▶ **REQUIRED WORK**
Find the line containing "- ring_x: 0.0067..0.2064" in the records below. Copy exactly that line and each one after it, ending at the line containing "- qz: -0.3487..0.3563", and nothing more.
**** GIVEN ENTRIES
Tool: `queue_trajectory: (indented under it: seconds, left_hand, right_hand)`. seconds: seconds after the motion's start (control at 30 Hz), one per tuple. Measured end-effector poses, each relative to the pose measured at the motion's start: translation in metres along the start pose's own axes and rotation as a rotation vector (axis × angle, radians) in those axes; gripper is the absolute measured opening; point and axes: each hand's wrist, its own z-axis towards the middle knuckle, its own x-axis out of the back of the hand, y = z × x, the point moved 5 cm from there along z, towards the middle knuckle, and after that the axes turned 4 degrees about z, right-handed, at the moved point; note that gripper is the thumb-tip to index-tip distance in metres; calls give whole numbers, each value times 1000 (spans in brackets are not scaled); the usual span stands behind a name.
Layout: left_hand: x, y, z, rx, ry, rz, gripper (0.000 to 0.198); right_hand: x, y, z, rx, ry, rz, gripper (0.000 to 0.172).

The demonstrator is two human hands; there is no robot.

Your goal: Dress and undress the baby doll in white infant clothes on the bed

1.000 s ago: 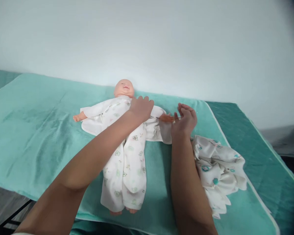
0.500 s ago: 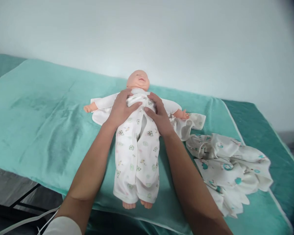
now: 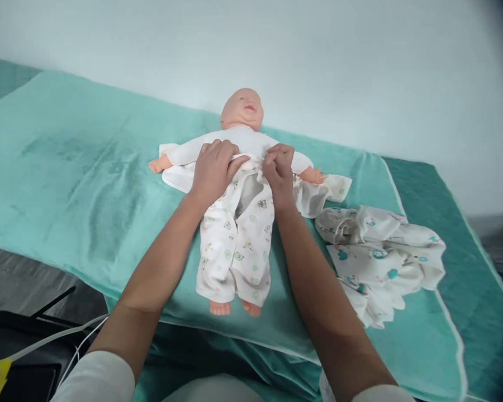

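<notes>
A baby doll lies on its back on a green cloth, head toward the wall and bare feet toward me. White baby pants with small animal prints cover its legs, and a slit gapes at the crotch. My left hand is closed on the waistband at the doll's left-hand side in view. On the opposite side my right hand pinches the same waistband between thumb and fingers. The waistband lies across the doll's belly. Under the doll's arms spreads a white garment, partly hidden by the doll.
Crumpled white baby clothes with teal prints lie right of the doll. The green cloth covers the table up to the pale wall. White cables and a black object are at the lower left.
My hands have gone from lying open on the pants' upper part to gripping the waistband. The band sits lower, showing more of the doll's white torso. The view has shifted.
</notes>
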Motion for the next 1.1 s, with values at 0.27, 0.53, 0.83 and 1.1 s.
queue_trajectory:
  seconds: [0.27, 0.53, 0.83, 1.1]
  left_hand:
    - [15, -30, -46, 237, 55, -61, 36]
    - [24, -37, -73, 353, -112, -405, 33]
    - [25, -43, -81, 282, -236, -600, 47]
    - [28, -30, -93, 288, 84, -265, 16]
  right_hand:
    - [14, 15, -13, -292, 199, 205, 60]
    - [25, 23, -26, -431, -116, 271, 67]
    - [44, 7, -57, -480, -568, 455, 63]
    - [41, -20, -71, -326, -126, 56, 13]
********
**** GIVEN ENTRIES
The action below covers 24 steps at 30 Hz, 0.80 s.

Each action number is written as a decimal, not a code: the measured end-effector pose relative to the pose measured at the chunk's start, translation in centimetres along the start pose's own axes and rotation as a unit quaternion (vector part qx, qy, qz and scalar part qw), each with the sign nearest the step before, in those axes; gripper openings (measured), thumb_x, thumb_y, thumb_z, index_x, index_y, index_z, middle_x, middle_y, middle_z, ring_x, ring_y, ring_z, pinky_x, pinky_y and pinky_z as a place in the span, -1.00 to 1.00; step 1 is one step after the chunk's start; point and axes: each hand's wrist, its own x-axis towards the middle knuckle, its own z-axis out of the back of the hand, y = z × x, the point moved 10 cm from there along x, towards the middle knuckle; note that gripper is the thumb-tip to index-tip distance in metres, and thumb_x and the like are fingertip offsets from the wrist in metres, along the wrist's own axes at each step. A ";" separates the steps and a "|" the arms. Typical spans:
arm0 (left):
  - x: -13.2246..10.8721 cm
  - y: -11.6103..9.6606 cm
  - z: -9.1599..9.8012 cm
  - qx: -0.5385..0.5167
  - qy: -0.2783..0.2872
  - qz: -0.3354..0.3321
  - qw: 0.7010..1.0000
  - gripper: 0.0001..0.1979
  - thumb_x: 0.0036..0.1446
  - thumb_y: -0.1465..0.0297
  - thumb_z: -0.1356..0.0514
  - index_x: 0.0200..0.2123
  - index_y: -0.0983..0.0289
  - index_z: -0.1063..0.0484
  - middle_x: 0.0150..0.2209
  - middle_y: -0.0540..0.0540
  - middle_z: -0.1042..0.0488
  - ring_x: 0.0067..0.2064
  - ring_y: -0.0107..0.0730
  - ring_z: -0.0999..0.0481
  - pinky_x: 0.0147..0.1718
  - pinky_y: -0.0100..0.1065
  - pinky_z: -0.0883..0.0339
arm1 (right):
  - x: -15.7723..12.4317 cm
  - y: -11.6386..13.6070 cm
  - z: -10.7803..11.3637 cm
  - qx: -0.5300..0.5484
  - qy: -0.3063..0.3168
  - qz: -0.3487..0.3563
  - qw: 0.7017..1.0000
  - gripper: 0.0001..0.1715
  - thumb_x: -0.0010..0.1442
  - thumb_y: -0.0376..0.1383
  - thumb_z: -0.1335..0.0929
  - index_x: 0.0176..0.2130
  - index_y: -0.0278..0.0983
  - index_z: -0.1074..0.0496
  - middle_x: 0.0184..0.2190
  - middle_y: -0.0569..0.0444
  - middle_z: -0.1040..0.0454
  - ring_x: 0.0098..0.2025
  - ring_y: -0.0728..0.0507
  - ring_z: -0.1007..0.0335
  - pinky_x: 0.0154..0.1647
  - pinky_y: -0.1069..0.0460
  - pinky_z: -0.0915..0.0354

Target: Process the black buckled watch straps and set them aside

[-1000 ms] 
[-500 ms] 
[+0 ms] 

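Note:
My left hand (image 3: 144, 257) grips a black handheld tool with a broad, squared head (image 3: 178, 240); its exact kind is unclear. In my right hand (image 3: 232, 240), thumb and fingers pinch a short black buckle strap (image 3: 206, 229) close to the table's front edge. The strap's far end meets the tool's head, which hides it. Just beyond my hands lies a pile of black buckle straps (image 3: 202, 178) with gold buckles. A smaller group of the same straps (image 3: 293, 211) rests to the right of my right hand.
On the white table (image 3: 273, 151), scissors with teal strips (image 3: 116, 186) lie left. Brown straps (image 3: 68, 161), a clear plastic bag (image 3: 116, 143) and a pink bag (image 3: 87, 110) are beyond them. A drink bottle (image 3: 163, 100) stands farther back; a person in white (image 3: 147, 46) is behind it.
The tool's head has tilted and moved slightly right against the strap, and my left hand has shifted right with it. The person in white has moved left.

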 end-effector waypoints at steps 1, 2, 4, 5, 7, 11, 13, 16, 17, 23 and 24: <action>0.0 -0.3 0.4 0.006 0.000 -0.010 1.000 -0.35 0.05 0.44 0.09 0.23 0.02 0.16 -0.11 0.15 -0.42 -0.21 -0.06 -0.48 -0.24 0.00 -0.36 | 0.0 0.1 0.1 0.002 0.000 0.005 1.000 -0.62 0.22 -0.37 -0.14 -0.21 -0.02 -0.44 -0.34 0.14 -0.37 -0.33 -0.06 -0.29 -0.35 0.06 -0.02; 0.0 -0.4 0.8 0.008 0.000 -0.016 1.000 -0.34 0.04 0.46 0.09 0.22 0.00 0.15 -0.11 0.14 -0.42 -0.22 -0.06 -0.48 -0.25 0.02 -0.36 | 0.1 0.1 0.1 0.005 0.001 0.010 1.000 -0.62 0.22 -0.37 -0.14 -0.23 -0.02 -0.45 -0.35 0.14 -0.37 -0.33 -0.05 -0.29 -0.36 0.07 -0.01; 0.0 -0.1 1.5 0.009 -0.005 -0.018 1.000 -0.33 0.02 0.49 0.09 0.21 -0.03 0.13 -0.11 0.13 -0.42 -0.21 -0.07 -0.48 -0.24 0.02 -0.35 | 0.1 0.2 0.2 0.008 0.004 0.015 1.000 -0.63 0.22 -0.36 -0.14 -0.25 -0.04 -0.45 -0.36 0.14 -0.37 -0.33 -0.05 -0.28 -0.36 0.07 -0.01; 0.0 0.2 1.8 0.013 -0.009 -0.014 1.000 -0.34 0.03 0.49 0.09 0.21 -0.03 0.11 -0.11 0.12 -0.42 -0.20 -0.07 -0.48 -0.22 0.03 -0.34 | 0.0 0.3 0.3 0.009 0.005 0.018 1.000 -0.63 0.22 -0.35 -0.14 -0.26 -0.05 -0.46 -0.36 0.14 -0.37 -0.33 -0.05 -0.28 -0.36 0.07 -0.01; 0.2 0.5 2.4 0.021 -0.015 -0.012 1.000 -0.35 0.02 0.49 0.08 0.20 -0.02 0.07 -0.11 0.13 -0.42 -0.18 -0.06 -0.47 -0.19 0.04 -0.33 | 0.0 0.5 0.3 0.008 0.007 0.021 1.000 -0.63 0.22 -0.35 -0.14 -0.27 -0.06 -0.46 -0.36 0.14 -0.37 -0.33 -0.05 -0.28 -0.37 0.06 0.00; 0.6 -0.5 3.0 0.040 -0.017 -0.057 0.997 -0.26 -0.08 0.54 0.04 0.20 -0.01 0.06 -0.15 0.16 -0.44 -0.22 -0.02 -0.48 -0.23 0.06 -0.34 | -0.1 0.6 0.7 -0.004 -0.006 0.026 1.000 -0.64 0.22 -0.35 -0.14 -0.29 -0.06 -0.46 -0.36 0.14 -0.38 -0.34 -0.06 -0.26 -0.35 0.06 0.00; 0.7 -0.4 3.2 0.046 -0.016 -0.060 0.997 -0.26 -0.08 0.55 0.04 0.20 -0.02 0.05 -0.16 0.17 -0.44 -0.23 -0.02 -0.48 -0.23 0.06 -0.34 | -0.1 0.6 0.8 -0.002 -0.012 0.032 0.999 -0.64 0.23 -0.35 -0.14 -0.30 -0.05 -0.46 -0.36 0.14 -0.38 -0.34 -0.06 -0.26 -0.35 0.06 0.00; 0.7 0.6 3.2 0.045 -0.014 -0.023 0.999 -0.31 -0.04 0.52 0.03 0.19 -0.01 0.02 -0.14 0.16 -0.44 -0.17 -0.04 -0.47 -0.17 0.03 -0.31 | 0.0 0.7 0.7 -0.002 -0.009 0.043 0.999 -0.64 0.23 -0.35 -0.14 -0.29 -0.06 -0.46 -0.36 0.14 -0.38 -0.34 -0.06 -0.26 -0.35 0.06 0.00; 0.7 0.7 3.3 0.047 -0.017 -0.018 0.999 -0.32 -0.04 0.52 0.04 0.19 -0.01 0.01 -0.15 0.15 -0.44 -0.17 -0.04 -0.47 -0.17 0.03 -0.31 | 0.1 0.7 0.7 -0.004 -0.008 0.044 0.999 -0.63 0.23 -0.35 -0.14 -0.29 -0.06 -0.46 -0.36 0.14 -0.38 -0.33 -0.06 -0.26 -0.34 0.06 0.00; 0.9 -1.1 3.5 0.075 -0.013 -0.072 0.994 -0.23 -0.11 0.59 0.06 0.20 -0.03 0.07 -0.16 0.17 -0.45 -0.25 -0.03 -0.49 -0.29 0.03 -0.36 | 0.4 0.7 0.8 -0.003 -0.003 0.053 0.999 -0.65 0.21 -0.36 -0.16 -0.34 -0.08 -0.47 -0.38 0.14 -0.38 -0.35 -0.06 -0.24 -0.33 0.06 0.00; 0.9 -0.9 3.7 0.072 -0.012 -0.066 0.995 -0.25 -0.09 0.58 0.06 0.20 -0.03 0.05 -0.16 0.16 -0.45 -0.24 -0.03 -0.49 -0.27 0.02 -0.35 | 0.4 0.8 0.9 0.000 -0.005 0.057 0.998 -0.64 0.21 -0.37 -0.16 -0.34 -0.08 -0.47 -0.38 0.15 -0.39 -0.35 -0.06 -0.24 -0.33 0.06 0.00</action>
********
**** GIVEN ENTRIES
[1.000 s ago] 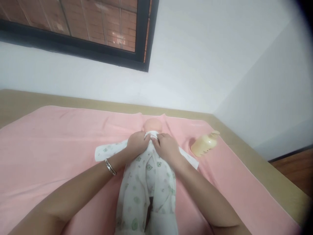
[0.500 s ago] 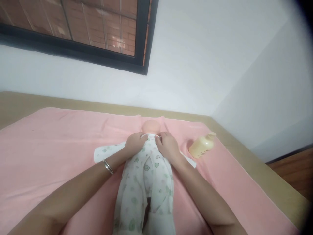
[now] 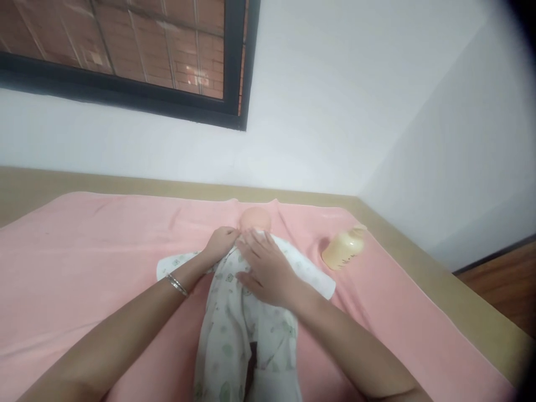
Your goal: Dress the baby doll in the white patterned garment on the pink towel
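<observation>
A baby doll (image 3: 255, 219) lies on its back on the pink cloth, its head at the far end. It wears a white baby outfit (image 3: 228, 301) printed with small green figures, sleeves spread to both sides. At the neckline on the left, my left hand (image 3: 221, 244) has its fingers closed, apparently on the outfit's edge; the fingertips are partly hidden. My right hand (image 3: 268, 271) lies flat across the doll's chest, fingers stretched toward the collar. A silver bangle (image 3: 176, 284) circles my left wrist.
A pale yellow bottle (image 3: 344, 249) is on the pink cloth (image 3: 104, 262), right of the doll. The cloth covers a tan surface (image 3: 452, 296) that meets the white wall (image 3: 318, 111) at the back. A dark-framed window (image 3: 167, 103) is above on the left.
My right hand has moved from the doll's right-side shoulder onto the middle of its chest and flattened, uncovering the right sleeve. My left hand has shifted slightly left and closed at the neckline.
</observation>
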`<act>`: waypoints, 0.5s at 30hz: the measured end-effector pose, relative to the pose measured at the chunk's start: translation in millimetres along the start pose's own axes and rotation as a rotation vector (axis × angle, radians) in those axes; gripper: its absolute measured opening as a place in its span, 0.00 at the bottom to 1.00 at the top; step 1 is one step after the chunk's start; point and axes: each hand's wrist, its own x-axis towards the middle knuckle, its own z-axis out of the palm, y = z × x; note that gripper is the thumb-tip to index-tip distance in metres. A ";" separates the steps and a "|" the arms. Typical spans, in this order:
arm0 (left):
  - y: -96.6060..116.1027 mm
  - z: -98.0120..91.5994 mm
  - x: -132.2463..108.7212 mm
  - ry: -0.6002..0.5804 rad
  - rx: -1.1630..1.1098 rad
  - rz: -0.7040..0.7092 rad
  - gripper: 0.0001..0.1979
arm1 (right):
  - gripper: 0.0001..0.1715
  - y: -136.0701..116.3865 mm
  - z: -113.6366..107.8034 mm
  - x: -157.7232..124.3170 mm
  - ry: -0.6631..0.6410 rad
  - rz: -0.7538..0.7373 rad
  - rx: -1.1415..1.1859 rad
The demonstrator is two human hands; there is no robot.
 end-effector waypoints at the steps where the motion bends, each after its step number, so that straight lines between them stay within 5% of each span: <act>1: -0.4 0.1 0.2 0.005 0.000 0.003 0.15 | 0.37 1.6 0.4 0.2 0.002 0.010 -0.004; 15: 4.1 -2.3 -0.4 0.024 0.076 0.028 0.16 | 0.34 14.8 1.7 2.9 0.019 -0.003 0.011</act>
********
▶ **EXERCISE OUTPUT**
  - ring_x: 0.0067..0.2064
  - ring_y: -0.0107..0.0730
  - ring_z: -0.0999..0.0481
  - pinky_x: 0.0147..0.1718
  - pinky_y: -0.0100..0.1065
  - pinky_z: -0.0883..0.0339
arm1 (right):
  - x: -15.7723..12.4317 cm
  - y: -11.6386..13.6070 cm
  - z: -10.7803..11.3637 cm
  - qx: -0.5300..0.5484
  - qy: -0.3063..0.3168
  - qz: -0.3487..0.3563

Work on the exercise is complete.